Copyright © 2009 by the American Association for the Advancement of Science

Understanding the Warburg Effect: The Metabolic Requirements of Cell Proliferation

Matthew G. Vander Heiden,1,2 Lewis C. Cantley,2,* Craig B. Thompson3,*

Abstract: In contrast to normal differentiated cells, which rely primarily on mitochondrial oxidative phosphorylation to generate the energy needed for cellular processes, most cancer cells instead rely on aerobic glycolysis, a phenomenon termed "the Warburg effect." Aerobic glycolysis is an inefficient way to generate adenosine 5'-triphosphate (ATP), however, and the advantage it confers to cancer cells has been unclear. Here we propose that the metabolism of cancer cells, and indeed all proliferating cells, is adapted to facilitate the uptake and incorporation of nutrients into the biomass (e.g., nucleotides, amino acids, and lipids) needed to produce a new cell. Supporting this idea are recent studies showing that (i) several signaling pathways implicated in cell proliferation also regulate metabolic pathways that incorporate nutrients into biomass; and that (ii) certain cancer-associated mutations enable cancer cells to acquire and metabolize nutrients in a manner conducive to proliferation rather than efficient ATP production.
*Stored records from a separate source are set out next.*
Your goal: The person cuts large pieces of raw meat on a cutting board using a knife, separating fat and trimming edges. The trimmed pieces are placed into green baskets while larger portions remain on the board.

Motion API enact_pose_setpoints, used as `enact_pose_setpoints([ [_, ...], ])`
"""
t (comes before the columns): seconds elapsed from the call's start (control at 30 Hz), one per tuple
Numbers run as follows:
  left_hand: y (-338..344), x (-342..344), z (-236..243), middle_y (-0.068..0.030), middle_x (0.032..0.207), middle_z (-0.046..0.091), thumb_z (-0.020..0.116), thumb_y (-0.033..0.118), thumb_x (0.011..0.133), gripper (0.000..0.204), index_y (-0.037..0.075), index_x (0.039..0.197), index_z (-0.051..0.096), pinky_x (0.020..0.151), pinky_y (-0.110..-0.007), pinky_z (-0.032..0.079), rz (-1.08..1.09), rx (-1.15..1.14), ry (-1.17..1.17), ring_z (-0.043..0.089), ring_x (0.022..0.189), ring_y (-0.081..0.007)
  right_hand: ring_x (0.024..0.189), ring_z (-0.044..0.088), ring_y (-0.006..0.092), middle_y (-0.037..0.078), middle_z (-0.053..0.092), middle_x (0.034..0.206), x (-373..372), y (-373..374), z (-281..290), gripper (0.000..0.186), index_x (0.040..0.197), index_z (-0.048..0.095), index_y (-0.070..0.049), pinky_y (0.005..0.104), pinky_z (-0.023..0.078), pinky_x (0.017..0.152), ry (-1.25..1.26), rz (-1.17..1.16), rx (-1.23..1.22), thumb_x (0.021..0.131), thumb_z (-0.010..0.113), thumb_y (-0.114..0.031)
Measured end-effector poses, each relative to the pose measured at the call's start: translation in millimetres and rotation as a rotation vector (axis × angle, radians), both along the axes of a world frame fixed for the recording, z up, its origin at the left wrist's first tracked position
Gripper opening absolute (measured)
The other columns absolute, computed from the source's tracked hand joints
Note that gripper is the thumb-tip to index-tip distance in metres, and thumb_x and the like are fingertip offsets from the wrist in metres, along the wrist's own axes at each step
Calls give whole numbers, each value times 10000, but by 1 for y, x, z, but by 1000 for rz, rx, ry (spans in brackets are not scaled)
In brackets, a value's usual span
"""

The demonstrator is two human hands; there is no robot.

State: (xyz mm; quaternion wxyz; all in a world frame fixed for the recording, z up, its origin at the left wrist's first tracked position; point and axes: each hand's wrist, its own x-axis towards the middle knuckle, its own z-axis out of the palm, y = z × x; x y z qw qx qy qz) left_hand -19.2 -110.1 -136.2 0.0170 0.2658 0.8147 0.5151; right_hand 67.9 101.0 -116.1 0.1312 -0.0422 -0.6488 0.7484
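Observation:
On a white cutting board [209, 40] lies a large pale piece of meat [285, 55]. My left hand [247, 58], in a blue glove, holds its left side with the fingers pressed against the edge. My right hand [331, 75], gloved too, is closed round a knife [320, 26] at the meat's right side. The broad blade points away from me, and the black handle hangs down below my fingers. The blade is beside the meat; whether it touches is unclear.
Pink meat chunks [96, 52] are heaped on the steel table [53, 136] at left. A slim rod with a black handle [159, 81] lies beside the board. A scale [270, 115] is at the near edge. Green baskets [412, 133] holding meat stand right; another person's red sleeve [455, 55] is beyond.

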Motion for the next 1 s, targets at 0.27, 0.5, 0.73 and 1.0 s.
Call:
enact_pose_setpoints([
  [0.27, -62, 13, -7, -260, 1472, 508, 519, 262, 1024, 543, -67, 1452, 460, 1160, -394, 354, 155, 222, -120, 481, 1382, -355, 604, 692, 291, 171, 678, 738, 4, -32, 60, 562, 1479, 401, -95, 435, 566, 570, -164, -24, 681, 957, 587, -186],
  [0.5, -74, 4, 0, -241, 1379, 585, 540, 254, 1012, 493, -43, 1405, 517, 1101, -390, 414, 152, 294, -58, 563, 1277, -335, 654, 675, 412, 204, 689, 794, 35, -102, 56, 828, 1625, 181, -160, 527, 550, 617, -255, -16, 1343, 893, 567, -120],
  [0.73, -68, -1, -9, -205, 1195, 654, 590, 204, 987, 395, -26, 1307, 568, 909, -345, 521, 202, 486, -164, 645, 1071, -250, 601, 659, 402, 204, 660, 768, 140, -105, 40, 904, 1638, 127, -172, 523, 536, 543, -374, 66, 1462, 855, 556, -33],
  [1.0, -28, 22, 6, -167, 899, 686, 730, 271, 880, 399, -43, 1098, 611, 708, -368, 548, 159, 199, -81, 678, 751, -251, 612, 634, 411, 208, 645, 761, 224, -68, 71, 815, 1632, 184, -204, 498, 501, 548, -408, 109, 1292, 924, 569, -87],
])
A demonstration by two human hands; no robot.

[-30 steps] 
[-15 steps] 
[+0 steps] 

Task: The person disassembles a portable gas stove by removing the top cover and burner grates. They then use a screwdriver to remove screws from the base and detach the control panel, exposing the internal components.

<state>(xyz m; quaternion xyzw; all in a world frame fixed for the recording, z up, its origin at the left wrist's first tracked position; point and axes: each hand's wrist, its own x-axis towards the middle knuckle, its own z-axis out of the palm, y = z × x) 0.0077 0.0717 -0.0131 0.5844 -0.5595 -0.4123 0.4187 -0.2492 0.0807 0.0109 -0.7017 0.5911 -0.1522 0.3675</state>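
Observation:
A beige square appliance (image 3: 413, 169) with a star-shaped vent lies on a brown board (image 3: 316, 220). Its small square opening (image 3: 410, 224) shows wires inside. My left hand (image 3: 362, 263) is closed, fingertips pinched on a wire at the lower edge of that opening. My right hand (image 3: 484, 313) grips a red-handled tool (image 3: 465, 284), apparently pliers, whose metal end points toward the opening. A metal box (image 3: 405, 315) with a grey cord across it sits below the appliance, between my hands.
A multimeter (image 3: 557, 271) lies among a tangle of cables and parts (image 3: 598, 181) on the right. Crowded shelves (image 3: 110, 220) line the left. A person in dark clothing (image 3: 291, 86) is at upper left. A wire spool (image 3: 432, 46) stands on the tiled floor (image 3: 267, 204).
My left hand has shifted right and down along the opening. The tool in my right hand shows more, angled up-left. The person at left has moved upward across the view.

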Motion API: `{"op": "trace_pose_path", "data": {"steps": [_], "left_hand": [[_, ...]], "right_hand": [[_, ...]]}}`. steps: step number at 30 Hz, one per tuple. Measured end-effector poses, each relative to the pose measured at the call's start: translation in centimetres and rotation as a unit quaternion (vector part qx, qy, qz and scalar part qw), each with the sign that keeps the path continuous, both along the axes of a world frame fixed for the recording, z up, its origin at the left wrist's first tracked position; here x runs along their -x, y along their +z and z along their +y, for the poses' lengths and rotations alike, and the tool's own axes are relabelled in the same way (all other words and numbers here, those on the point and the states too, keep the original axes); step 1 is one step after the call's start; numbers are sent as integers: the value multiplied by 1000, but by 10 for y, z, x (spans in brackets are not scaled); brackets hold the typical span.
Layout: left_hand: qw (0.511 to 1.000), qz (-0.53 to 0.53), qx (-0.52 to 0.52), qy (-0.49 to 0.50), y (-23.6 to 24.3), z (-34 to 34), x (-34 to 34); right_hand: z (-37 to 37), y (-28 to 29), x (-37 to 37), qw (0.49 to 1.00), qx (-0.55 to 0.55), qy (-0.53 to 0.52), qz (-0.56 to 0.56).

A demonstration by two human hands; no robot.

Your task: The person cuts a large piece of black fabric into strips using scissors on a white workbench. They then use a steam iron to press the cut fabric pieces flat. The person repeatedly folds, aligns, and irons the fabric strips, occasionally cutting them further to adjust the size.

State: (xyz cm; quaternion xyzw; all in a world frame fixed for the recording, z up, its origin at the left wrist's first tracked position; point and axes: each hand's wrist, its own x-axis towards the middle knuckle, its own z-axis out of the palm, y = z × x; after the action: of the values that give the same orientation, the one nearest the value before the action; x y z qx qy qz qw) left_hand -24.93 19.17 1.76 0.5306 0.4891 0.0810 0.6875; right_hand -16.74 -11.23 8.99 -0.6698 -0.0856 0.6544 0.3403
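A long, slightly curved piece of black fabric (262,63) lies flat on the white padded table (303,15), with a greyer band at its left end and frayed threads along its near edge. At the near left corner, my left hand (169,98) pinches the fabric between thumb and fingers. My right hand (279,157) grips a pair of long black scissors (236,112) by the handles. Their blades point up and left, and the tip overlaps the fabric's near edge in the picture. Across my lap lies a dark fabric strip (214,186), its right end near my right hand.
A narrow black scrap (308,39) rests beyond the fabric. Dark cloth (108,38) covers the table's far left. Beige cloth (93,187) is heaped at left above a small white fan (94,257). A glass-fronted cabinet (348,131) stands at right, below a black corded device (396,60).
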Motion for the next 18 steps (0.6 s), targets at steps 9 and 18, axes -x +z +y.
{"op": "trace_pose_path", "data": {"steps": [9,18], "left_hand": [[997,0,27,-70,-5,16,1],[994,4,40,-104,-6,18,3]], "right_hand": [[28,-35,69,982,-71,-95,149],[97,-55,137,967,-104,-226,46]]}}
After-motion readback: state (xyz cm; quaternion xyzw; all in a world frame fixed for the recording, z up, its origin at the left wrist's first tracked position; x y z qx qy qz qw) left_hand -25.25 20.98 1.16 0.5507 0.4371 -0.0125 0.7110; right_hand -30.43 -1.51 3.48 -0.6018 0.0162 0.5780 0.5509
A better understanding of the mechanistic links between cellular metabolism and growth control may ultimately lead to better treatments for human cancer.

1 Department of Medical Oncology, Dana-Farber Cancer Institute, Boston, MA 02115, USA.
2 Beth-Israel Deaconess Cancer Center and Department of Systems Biology, Harvard Medical School, Boston, MA 02115, USA.
3 Department of Cancer Biology, Abramson Cancer Center, University of Pennsylvania, Philadelphia, PA 19104, USA.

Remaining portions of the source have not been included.